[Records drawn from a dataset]
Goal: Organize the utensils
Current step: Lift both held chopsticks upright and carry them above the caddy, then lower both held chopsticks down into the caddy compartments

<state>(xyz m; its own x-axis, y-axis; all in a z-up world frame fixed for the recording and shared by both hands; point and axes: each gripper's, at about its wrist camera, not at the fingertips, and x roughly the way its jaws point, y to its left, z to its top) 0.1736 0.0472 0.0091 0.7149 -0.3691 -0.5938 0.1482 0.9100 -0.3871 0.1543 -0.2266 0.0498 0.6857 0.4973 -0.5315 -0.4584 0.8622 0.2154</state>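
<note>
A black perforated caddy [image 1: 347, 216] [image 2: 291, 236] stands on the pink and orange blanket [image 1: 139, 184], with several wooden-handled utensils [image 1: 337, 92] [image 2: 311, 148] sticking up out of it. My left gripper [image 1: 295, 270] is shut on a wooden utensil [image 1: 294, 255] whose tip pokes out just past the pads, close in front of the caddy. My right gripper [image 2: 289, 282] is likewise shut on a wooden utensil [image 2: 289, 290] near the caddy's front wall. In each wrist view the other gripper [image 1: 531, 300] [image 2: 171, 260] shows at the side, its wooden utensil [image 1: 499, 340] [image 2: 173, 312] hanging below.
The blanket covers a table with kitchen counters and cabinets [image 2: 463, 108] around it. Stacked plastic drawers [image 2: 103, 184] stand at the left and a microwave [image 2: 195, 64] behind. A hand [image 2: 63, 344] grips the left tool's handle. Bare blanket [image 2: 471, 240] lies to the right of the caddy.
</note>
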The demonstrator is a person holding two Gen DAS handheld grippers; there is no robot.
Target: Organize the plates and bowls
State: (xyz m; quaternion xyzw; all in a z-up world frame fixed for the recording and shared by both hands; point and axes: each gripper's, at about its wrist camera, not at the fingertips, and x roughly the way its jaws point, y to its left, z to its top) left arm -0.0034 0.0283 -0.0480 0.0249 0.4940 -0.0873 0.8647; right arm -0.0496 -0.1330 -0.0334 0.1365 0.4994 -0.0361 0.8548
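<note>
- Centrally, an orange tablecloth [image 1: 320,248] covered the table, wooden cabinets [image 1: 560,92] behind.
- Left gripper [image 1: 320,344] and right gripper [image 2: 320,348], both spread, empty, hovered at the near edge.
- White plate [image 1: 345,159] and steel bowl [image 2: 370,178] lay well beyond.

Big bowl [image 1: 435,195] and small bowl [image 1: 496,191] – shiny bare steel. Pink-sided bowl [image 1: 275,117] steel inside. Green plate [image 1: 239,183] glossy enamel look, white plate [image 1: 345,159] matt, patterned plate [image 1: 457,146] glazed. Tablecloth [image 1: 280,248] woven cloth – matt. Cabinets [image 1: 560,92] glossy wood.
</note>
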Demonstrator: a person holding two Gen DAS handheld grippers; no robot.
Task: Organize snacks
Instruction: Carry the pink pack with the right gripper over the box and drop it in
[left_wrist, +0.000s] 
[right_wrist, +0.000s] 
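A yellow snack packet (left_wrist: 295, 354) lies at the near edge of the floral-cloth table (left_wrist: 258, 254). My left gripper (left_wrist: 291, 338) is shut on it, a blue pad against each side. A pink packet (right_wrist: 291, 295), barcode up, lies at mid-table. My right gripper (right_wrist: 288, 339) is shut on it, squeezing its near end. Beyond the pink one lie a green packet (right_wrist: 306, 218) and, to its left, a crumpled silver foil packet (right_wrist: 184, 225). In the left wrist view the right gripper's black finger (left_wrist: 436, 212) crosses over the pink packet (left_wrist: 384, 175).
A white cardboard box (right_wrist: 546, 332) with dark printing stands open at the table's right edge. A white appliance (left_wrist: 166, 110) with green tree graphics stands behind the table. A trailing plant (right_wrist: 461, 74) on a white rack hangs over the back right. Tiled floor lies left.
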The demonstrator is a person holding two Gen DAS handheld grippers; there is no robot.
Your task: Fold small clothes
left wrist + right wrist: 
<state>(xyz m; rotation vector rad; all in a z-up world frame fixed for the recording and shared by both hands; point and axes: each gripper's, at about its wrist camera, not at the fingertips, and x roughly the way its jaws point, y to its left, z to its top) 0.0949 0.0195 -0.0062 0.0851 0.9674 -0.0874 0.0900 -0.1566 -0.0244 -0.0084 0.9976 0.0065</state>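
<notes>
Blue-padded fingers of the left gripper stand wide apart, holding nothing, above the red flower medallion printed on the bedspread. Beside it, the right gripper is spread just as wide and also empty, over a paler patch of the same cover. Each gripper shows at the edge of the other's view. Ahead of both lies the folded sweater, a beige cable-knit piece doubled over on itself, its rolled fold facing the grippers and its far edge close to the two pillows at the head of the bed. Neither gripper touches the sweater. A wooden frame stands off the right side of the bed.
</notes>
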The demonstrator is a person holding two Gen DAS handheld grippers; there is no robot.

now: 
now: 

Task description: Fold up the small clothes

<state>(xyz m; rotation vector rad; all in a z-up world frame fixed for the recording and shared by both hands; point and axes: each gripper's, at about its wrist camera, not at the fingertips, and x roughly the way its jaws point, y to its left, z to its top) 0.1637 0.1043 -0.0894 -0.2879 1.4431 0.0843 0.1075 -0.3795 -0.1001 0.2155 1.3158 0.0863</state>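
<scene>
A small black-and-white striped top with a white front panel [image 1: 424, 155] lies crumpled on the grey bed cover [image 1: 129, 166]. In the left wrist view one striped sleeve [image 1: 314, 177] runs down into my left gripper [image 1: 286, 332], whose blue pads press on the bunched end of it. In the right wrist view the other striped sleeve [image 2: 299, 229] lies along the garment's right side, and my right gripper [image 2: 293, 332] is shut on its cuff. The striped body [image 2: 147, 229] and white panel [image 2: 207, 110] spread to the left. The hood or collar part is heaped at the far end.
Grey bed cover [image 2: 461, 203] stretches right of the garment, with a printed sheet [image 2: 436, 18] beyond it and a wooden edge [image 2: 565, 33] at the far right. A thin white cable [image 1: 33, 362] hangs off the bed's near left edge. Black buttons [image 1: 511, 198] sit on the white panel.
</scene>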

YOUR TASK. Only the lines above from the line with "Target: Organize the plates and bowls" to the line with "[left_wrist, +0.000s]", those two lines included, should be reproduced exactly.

RESPONSE.
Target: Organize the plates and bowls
State: (xyz m; quaternion xyzw; all in a z-up world frame fixed for the recording and shared by both hands; point and axes: each gripper's, at about its wrist camera, not at the fingertips, and x roughly the way its jaws point, y to its left, z to its top) left arm -0.0034 0.0283 -0.0480 0.0249 0.4940 -0.0873 0.8647; right arm -0.0496 -0.1330 -0.0334 0.1365 0.4994 -0.0361 0.8548
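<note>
- Centrally, an orange tablecloth [image 1: 320,248] covered the table, wooden cabinets [image 1: 560,92] behind.
- Left gripper [image 1: 320,344] and right gripper [image 2: 320,348], both spread, empty, hovered at the near edge.
- White plate [image 1: 345,159] and steel bowl [image 2: 370,178] lay well beyond.

Big bowl [image 1: 435,195] and small bowl [image 1: 496,191] – shiny bare steel. Pink-sided bowl [image 1: 275,117] steel inside. Green plate [image 1: 239,183] glossy enamel look, white plate [image 1: 345,159] matt, patterned plate [image 1: 457,146] glazed. Tablecloth [image 1: 280,248] woven cloth – matt. Cabinets [image 1: 560,92] glossy wood.
</note>
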Demonstrator: a person holding two Gen DAS handheld grippers; no robot.
Task: Organize snacks
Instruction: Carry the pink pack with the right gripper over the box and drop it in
[left_wrist, +0.000s] 

That wraps up the answer.